• _Task brief_:
Which lines of the data contain the string "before"? Show each of them.

[Records contained in a dataset]

++++++

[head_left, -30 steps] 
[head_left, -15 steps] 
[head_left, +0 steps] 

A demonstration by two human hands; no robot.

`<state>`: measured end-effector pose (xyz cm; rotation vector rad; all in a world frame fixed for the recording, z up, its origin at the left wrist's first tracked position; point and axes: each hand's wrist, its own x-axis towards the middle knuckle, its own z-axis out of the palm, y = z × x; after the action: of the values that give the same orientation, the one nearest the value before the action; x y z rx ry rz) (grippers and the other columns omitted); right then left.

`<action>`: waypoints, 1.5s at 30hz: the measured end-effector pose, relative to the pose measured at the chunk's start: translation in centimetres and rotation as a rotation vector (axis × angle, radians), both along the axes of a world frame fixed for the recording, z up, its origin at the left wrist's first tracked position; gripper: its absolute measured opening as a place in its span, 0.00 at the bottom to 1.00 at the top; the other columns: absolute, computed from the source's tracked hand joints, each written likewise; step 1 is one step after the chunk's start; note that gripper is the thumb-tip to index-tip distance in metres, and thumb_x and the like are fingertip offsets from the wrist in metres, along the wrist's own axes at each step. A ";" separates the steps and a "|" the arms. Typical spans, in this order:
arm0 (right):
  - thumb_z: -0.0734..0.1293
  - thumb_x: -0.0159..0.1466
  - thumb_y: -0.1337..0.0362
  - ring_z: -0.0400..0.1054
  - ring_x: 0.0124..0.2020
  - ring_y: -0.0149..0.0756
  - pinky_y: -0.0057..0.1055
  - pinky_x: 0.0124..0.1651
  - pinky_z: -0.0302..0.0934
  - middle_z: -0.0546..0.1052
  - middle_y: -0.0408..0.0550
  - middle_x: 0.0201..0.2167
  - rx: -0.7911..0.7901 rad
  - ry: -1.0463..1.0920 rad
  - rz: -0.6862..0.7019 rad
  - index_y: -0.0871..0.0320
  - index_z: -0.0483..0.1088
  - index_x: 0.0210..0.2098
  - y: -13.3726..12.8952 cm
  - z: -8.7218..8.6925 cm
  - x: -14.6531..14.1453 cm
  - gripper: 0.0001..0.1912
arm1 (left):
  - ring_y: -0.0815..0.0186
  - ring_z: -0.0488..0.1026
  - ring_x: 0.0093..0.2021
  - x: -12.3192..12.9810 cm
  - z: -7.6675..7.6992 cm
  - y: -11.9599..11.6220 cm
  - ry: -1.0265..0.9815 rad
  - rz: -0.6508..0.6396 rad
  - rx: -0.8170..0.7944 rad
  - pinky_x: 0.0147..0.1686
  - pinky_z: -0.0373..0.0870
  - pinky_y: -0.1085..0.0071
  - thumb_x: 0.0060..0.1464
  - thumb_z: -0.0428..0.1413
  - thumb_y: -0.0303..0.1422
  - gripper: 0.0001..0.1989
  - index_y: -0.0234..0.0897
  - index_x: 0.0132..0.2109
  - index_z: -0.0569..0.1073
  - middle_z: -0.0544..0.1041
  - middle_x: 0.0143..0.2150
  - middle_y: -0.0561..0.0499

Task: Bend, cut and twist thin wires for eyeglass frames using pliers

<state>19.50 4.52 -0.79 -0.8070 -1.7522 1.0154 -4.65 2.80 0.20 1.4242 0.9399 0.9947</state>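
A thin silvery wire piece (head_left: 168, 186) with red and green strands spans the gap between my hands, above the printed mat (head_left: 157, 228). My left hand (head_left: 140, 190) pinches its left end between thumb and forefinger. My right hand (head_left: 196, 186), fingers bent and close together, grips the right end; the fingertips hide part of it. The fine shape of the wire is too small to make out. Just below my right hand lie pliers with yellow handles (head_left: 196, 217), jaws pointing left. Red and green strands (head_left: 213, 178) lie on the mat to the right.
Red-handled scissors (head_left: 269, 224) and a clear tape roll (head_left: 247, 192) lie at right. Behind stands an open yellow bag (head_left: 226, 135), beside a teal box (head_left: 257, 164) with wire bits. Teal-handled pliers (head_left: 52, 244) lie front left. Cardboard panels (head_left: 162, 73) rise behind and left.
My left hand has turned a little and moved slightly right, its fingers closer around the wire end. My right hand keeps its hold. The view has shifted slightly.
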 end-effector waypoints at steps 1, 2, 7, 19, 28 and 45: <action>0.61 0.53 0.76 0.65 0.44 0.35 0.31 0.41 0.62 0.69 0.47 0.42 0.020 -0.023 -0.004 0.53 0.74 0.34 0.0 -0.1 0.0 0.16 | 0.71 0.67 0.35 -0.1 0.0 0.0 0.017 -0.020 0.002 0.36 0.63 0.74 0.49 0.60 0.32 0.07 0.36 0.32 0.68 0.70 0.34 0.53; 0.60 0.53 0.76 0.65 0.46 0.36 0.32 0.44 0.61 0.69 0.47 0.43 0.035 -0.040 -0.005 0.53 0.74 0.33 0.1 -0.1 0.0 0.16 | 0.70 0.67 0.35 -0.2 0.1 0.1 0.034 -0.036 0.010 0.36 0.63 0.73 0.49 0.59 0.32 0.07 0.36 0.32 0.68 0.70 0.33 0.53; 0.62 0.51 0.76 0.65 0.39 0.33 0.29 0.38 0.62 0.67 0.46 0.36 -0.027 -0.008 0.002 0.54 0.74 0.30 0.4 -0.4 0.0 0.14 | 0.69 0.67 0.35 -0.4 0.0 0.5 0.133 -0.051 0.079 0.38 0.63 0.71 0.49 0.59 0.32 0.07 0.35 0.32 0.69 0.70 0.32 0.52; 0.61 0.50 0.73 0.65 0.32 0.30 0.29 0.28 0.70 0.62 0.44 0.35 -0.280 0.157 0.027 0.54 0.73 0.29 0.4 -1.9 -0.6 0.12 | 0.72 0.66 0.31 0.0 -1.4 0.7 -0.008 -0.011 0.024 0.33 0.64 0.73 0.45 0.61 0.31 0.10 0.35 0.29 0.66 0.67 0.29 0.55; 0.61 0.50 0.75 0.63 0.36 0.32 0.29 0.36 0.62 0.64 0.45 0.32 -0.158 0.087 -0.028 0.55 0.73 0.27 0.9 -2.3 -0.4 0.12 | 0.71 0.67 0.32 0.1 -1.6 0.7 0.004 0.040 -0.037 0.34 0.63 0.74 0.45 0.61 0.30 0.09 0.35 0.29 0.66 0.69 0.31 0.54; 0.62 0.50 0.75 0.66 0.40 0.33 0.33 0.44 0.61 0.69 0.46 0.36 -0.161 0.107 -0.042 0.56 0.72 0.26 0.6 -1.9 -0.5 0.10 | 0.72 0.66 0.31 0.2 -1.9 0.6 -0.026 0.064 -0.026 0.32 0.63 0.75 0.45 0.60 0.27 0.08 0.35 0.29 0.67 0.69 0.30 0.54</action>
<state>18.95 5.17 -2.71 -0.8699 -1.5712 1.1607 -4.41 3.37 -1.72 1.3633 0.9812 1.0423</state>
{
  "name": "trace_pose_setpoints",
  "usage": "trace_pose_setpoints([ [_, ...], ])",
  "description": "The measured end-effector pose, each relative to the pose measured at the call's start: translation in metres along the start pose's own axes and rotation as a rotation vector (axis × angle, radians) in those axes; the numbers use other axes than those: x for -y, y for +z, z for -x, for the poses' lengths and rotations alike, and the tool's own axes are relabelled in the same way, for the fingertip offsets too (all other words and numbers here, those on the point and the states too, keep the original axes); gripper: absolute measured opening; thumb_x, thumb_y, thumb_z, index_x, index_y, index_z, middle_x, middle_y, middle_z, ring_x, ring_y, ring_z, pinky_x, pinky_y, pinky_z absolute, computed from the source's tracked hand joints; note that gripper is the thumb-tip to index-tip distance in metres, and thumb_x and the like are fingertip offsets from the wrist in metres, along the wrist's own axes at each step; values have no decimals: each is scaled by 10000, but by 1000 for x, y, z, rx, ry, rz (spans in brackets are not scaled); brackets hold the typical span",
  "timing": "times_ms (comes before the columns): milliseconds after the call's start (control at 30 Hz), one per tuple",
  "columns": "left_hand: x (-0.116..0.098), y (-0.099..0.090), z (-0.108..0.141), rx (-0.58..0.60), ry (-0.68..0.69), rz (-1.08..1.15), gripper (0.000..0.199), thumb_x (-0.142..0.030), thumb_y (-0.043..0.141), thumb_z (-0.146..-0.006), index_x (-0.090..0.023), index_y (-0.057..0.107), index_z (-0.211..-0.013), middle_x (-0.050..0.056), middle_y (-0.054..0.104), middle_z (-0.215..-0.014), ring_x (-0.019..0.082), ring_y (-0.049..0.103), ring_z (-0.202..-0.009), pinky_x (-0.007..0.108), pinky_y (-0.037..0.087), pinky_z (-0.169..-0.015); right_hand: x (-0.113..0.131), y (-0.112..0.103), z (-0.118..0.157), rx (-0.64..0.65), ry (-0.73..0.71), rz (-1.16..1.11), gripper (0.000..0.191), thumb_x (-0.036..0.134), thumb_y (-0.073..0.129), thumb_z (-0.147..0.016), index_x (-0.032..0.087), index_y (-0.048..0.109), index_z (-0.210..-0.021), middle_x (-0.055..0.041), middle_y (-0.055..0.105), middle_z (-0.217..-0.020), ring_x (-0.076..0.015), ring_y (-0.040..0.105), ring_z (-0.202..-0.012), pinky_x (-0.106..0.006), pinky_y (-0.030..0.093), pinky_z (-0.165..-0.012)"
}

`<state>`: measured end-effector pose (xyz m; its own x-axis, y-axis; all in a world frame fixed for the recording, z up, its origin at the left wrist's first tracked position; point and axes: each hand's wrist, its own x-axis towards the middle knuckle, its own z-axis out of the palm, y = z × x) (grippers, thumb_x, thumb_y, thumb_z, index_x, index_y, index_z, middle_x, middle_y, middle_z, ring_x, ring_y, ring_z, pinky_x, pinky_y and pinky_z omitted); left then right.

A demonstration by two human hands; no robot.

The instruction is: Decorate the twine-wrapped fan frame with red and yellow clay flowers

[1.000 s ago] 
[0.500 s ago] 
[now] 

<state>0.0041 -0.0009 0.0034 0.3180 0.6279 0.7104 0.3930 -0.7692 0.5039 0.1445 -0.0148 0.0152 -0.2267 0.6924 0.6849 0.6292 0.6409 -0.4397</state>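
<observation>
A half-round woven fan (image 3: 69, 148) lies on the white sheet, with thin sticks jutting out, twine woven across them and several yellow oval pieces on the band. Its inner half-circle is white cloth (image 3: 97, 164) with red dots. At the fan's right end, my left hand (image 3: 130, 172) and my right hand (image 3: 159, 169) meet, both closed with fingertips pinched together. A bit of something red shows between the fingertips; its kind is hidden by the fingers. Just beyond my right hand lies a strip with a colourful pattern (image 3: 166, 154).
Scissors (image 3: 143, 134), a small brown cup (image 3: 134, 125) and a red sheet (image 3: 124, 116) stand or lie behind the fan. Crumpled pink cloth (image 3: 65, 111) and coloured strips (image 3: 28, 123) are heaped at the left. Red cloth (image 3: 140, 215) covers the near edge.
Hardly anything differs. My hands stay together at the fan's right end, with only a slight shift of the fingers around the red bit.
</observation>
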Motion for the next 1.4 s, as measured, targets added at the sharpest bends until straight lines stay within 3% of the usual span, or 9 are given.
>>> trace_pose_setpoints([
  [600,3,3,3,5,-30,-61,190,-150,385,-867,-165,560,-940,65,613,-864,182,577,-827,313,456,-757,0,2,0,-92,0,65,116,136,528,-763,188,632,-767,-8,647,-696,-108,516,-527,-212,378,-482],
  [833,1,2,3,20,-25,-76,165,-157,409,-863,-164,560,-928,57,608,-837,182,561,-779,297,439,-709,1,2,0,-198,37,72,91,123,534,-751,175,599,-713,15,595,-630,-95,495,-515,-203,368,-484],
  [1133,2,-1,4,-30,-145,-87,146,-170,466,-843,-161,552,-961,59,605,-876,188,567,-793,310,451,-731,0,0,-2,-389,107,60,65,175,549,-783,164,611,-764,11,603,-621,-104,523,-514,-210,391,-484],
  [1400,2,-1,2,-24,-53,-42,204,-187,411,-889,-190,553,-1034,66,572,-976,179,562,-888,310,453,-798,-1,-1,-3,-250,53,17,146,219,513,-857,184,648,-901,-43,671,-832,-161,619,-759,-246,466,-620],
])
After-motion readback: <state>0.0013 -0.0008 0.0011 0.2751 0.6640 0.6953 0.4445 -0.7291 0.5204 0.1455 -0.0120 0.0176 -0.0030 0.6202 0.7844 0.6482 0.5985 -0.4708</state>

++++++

• _Your solution_:
`<state>`: measured end-effector pose (xyz cm; rotation vector rad; all in a world frame fixed for the recording, z up, its origin at the left wrist's first tracked position; point and axes: each hand's wrist, its own x-axis towards the middle knuckle, its own z-axis out of the palm, y = z × x; after the action: of the values that give the same orientation, the one nearest the value before the action; x y z rx ry rz) (grippers and the other columns omitted); right then left.
  "timing": "times_ms (comes before the columns): milliseconds after the call's start (control at 30 Hz), one per tuple",

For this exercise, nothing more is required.